The problem
Wherever the string "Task" turns up in the data, copy the whole line.

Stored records
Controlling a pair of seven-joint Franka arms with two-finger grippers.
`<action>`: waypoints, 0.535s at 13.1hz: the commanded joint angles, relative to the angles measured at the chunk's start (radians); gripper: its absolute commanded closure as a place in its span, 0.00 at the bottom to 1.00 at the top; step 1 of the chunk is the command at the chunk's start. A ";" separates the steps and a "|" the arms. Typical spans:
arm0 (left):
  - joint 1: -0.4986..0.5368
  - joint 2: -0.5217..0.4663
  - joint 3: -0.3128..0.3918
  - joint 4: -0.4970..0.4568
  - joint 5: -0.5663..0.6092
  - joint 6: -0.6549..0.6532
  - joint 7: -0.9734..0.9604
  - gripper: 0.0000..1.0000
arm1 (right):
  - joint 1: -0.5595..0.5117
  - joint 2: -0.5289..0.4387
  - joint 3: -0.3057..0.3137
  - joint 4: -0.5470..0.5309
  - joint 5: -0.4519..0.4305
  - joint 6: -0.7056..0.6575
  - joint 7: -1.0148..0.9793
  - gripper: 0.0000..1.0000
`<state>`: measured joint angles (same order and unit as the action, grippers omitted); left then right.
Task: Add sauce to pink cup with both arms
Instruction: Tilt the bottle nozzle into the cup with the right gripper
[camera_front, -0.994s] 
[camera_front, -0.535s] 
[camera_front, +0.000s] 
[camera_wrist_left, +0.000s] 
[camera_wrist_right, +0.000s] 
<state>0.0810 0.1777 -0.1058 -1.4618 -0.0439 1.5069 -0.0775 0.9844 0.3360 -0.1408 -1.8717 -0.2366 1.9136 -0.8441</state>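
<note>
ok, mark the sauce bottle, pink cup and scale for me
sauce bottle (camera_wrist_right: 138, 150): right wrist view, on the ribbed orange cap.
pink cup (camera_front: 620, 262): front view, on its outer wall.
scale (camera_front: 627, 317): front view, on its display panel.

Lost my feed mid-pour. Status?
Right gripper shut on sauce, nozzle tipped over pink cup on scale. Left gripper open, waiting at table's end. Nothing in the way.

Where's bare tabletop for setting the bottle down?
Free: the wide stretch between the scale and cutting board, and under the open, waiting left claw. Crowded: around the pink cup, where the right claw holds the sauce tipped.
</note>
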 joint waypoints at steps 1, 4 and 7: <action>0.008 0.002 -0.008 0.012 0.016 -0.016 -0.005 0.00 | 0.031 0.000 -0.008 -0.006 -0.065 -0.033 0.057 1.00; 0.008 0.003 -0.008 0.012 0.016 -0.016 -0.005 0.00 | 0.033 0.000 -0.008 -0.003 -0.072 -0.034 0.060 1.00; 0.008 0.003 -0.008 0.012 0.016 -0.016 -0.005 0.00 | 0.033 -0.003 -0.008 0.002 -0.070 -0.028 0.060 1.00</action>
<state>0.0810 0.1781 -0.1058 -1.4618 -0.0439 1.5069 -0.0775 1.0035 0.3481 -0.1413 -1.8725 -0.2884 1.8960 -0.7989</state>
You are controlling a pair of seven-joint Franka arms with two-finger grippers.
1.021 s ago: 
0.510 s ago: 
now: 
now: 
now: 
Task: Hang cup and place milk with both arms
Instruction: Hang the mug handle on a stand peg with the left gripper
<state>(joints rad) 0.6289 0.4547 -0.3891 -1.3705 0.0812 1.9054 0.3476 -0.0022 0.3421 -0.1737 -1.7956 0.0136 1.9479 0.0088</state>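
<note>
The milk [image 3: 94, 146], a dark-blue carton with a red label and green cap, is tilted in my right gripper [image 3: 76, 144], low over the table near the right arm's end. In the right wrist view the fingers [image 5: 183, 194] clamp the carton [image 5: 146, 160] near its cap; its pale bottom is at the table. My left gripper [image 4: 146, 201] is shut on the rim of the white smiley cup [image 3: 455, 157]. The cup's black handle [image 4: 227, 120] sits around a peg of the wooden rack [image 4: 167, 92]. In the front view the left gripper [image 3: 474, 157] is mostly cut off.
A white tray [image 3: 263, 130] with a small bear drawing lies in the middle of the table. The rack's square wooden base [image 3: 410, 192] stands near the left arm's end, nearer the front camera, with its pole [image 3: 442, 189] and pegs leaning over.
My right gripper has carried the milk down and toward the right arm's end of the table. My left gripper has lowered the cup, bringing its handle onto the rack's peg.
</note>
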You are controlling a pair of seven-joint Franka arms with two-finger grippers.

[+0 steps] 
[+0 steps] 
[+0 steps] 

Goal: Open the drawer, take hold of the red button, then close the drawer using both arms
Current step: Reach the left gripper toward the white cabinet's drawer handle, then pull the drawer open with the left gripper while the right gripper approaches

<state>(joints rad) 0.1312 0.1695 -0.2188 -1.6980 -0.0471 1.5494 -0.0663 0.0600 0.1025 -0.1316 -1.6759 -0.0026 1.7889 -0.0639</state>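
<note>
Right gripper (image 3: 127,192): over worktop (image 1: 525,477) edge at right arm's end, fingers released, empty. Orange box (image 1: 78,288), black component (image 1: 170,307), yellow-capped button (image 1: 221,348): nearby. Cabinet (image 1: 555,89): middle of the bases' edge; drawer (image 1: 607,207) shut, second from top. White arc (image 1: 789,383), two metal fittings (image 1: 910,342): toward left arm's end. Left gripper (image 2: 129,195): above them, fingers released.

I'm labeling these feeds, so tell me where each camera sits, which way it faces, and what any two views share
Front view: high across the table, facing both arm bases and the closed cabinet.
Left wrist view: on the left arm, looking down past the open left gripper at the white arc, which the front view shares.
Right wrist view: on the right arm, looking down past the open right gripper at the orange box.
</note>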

Answer section
Task: Add sauce to pink cup with both arms
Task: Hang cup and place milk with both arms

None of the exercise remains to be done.